Back in America, she sang with Walter Damrosch at the Metropolitan and visited New Orleans for the successful Saengerfest in February 1889, but by June she was back in England, for another round of Richter concerts (Alto Rhapsody, Rhinemaidens, Siegfried), an appearance with Heinrich at the Philharmonic Society (‘La Captive’), and a performance of Charles Braun’s Sigurd at Liverpool. In December she appeared in The Messiah at Bradford, at the concerts of Richard Gompertz and once more at the Pops, joining with the Henschels in the ‘Gipsy Songs’ and Liebeslieder Walzer. And this time when she left for America, it was for good.

 

When Miss Little gave her first concert, at New York’s Chickering Hall 5 March 1891, the press commented that, although Louisiana born and bred, her ‘artistic life has been spent in England’. Lena’s programme showed what she was all about: Schumann (‘Mit Myrthen und Rosen’), Schubert (‘Auf dem Wasser’), Brahms (‘Ruhe Süssliebchen’, ‘Vergebliche Standchen’), Secchi (‘Love me or not’), Gounod (‘Ruth’s Song’)., Liszt (‘Lucia’), trad ‘Charmante Marguerite’, Wagner (‘Träume’), D’Albert (‘Das Mädchen und der Schmetterling’), Rubinstein (‘Es blinkt der Thau’), Grieg (‘Zwei augen braun’), Hiller (‘Im Maien’). The press reported that the Secchi had gone down best, because it was in English and could be understood.

 

Lena sang the Verdi Requiem at Pittsburgh, took a little tour in support of Charles Santley, repeated her The Repentance of Nineveh and Israel in Egypt, along with Bruch’s Arminius at the Worcester, Mass, Festival, and gave a pair of concerts at New York’s Music Hall. She gave, this time, Tschaikowsky, Brahms, Wagner, Bach, Ries, Schumann, Bruch, Jensen and Secchi (not in English) and, this time, got a critic who understood what she was offering: ‘this artist prefers to interpret music to her audience instead of singing for the purpose of displaying her voice, and this being a rich contralto, excellently trained and under perfect control … Never sentimental… never verging on operatic or theatrical …  intense and eloquent whenever this is required …’

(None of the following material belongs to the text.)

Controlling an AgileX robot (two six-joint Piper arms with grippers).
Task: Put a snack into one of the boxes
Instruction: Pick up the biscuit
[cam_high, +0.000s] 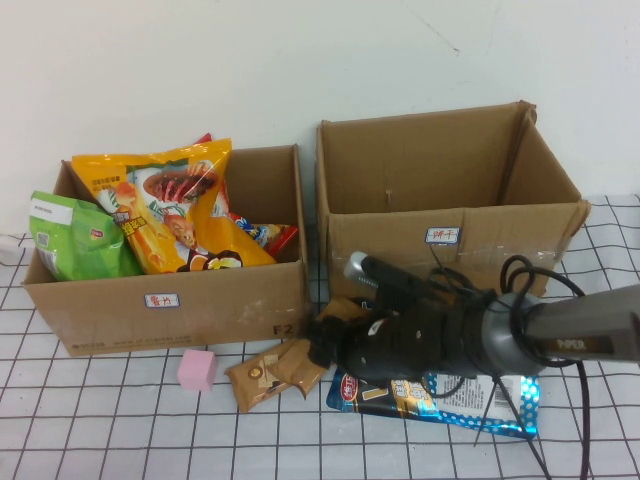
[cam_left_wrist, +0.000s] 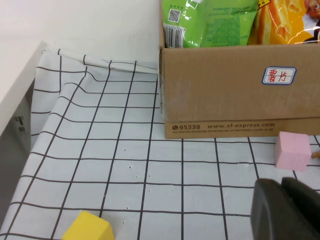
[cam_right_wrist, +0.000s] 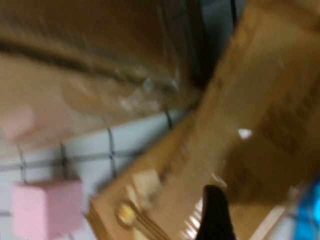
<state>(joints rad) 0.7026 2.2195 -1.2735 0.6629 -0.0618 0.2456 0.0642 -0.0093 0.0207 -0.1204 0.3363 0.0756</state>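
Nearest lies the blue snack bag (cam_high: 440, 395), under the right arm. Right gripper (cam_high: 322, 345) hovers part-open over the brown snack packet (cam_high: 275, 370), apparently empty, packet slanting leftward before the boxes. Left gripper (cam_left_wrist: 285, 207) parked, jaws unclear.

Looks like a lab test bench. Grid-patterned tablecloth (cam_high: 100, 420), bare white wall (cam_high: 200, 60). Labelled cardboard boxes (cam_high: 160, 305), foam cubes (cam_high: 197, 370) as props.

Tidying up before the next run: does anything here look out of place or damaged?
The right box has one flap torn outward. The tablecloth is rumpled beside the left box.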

From her home in Boston, she went out to the Chicago Exposition, the Cleveland Saengerfest, but, although she continued to appear in concert, she devoted herself more to teaching, and to private performances for local high-and-wealthy society. My last sightings of her as a public vocalist are in Brooklyn 

November 1907

My last sighting of her, altogether, in in 1920. She is listed at 1592 Peters Avenue, New Orleans in the local social register, and also in the census of the year. For some reason she left her high society nest in Boston and returned to her roots, in about 1908.

 

Plagued by ill health, she committed suicide by gas in 1920. She left a tidy sum, and a bequest of paintings to the local art gallery.